== WHAT YOU SHOULD DO ==
Print every line exactly as it appears in the material below.

== DATA SECTION ==
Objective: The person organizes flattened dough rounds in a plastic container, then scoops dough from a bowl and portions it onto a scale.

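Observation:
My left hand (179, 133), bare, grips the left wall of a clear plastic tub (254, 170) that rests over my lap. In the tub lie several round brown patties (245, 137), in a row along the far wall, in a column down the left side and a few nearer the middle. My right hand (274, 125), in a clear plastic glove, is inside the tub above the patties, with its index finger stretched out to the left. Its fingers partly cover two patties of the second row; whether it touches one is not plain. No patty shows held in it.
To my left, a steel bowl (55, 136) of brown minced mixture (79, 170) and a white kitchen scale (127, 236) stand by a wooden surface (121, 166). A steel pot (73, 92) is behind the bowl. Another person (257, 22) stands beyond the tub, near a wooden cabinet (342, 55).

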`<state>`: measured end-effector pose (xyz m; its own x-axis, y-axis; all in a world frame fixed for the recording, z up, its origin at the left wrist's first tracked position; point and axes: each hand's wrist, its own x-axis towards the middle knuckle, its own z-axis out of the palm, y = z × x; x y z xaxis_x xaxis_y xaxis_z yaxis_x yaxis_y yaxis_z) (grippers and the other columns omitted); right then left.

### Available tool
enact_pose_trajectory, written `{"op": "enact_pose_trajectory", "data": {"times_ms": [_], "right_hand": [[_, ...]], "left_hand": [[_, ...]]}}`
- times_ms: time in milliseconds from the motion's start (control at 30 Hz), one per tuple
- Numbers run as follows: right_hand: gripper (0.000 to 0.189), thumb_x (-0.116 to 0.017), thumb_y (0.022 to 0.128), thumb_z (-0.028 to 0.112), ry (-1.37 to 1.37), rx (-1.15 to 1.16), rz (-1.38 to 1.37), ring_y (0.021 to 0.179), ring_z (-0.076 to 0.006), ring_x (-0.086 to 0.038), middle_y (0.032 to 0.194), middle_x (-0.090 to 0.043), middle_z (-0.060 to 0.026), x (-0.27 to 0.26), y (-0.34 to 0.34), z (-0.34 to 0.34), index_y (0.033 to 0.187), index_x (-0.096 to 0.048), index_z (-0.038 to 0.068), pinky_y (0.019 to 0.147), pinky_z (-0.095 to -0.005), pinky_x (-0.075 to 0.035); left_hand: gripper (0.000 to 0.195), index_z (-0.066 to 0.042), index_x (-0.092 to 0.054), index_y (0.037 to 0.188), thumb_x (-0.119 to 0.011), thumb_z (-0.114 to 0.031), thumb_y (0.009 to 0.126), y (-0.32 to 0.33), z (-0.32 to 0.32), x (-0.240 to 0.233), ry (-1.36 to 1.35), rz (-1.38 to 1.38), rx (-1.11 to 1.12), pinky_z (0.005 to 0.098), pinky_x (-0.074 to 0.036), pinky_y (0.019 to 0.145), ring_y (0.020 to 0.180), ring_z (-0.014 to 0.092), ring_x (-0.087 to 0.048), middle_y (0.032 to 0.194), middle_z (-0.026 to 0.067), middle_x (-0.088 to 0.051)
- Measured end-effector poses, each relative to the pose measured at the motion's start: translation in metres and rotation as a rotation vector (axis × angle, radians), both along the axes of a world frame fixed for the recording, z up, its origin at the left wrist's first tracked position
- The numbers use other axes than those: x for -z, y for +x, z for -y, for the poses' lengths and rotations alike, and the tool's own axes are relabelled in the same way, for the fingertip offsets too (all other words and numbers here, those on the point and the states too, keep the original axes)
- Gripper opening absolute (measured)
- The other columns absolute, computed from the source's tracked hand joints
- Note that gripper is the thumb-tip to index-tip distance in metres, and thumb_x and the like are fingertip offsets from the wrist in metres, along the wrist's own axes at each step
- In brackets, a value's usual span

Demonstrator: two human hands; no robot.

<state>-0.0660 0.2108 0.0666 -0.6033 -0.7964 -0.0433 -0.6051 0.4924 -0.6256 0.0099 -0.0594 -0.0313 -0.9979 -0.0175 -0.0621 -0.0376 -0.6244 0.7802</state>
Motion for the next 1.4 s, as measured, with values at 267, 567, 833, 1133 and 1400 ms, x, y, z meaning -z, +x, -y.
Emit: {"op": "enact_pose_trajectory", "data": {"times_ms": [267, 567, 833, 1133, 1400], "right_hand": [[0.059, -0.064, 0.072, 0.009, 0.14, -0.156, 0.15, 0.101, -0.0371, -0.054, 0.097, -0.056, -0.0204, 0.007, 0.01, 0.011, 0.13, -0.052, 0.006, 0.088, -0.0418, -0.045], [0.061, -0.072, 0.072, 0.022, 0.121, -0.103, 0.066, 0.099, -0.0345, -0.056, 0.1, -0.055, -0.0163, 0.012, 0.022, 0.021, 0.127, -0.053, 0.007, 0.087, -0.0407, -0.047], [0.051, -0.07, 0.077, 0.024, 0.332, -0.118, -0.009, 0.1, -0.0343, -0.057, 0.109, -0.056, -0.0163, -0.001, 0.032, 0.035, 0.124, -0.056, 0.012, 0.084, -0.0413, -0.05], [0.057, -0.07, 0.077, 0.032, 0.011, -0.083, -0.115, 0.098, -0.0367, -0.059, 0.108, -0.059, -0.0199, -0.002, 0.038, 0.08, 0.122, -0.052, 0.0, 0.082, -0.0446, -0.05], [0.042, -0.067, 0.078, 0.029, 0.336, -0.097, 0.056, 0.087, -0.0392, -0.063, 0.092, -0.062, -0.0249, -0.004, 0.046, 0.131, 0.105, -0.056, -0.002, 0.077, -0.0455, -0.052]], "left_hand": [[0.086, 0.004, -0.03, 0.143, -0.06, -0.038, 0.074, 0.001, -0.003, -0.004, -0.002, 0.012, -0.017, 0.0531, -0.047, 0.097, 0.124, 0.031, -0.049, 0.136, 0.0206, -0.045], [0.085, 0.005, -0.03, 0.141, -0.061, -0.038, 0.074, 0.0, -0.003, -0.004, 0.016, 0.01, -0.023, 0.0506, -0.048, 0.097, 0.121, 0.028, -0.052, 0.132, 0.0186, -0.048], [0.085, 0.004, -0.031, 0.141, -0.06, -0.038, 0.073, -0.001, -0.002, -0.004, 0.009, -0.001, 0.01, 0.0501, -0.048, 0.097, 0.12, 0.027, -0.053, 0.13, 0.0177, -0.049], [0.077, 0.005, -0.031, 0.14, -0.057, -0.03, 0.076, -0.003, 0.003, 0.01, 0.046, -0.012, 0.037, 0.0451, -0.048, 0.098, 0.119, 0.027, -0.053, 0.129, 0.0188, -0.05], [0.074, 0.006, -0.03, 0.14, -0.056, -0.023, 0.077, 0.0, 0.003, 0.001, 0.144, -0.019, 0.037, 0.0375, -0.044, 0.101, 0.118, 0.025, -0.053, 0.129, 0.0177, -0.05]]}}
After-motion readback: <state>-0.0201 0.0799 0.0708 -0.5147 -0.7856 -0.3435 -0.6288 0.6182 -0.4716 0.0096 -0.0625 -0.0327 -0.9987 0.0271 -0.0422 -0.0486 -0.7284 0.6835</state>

== TASK ANSWER ==
Objective: The person organizes flattened dough rounds in a plastic container, then scoops dough from a bowl and portions it onto a scale.

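Observation:
My left hand (179, 133), bare, grips the left wall of a clear plastic tub (254, 170) that rests over my lap. In the tub lie several round brown patties (245, 137), in a row along the far wall, in a column down the left side and a few nearer the middle. My right hand (274, 125), in a clear plastic glove, is inside the tub above the patties, with its index finger stretched out to the left. Its fingers partly cover two patties of the second row; whether it touches one is not plain. No patty shows held in it.
To my left, a steel bowl (55, 136) of brown minced mixture (79, 170) and a white kitchen scale (127, 236) stand by a wooden surface (121, 166). A steel pot (73, 92) is behind the bowl. Another person (257, 22) stands beyond the tub, near a wooden cabinet (342, 55).
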
`<state>`: measured end-effector pose (xyz m; its own x-axis, y-axis; all in a world frame fixed for the recording, z up, its origin at the left wrist's first tracked position; point and axes: each hand's wrist, its own x-axis towards the middle knuckle, its own z-axis out of the palm, y = z × x; x y z xaxis_x xaxis_y xaxis_z yaxis_x yaxis_y yaxis_z) (grippers and the other columns omitted); right then left.

### Available tool
enact_pose_trajectory, written `{"op": "enact_pose_trajectory", "data": {"times_ms": [_], "right_hand": [[_, ...]], "left_hand": [[_, ...]]}}`
- times_ms: time in milliseconds from the motion's start (control at 30 Hz), one per tuple
- Numbers run as follows: right_hand: gripper (0.000 to 0.189), thumb_x (-0.116 to 0.017), thumb_y (0.022 to 0.128), thumb_z (-0.028 to 0.112), ry (-1.37 to 1.37), rx (-1.15 to 1.16), rz (-1.38 to 1.37), ring_y (0.021 to 0.179), ring_z (-0.076 to 0.006), ring_x (-0.086 to 0.038), middle_y (0.032 to 0.194), middle_x (-0.090 to 0.043), middle_z (-0.060 to 0.026), x (-0.27 to 0.26), y (-0.34 to 0.34), z (-0.34 to 0.34), index_y (0.033 to 0.187), index_x (-0.096 to 0.048), index_z (-0.038 to 0.068), pinky_y (0.019 to 0.147), pinky_z (-0.095 to -0.005), pinky_x (-0.075 to 0.035); left_hand: gripper (0.000 to 0.195), index_z (-0.066 to 0.042), index_x (-0.092 to 0.054), index_y (0.037 to 0.188), thumb_x (-0.119 to 0.011), thumb_z (-0.114 to 0.031), thumb_y (0.009 to 0.126), y (-0.32 to 0.33), z (-0.32 to 0.32), x (-0.240 to 0.233), ry (-1.36 to 1.35), rz (-1.38 to 1.38), rx (-1.11 to 1.12), pinky_z (0.005 to 0.098), pinky_x (-0.074 to 0.036), pinky_y (0.019 to 0.145), ring_y (0.020 to 0.180), ring_z (-0.014 to 0.092), ring_x (-0.087 to 0.048), middle_y (0.032 to 0.194), middle_z (-0.026 to 0.067), middle_x (-0.088 to 0.051)
- Measured end-effector poses, each relative to the pose measured at the motion's start: translation in metres and rotation as a rotation vector (axis × angle, radians), both along the axes of a world frame fixed for the recording, z up, its origin at the left wrist's first tracked position
- The numbers use other axes than those: x for -z, y for +x, z for -y, for the poses' lengths and rotations alike, and the tool's own axes are relabelled in the same way, for the fingertip offsets too (all other words and numbers here, those on the point and the states too, keep the original axes)
- Gripper opening absolute (measured)
- The other columns absolute, computed from the source's tracked hand joints
- Note that gripper is the thumb-tip to index-tip distance in metres, and thumb_x and the like are fingertip offsets from the wrist in metres, along the wrist's own axes at each step
- In brackets, a value's usual span

Demonstrator: two human hands; no robot.

<state>-0.0660 0.2108 0.0666 -0.6033 -0.7964 -0.0433 -0.6051 0.4924 -0.6256 0.0099 -0.0594 -0.0313 -0.9979 -0.0175 -0.0621 -0.0376 -0.6244 0.7802</state>
Motion for the next 1.4 s, as measured, with values at 267, 567, 833, 1133 and 1400 ms, x, y, z meaning -z, +x, -y.
Emit: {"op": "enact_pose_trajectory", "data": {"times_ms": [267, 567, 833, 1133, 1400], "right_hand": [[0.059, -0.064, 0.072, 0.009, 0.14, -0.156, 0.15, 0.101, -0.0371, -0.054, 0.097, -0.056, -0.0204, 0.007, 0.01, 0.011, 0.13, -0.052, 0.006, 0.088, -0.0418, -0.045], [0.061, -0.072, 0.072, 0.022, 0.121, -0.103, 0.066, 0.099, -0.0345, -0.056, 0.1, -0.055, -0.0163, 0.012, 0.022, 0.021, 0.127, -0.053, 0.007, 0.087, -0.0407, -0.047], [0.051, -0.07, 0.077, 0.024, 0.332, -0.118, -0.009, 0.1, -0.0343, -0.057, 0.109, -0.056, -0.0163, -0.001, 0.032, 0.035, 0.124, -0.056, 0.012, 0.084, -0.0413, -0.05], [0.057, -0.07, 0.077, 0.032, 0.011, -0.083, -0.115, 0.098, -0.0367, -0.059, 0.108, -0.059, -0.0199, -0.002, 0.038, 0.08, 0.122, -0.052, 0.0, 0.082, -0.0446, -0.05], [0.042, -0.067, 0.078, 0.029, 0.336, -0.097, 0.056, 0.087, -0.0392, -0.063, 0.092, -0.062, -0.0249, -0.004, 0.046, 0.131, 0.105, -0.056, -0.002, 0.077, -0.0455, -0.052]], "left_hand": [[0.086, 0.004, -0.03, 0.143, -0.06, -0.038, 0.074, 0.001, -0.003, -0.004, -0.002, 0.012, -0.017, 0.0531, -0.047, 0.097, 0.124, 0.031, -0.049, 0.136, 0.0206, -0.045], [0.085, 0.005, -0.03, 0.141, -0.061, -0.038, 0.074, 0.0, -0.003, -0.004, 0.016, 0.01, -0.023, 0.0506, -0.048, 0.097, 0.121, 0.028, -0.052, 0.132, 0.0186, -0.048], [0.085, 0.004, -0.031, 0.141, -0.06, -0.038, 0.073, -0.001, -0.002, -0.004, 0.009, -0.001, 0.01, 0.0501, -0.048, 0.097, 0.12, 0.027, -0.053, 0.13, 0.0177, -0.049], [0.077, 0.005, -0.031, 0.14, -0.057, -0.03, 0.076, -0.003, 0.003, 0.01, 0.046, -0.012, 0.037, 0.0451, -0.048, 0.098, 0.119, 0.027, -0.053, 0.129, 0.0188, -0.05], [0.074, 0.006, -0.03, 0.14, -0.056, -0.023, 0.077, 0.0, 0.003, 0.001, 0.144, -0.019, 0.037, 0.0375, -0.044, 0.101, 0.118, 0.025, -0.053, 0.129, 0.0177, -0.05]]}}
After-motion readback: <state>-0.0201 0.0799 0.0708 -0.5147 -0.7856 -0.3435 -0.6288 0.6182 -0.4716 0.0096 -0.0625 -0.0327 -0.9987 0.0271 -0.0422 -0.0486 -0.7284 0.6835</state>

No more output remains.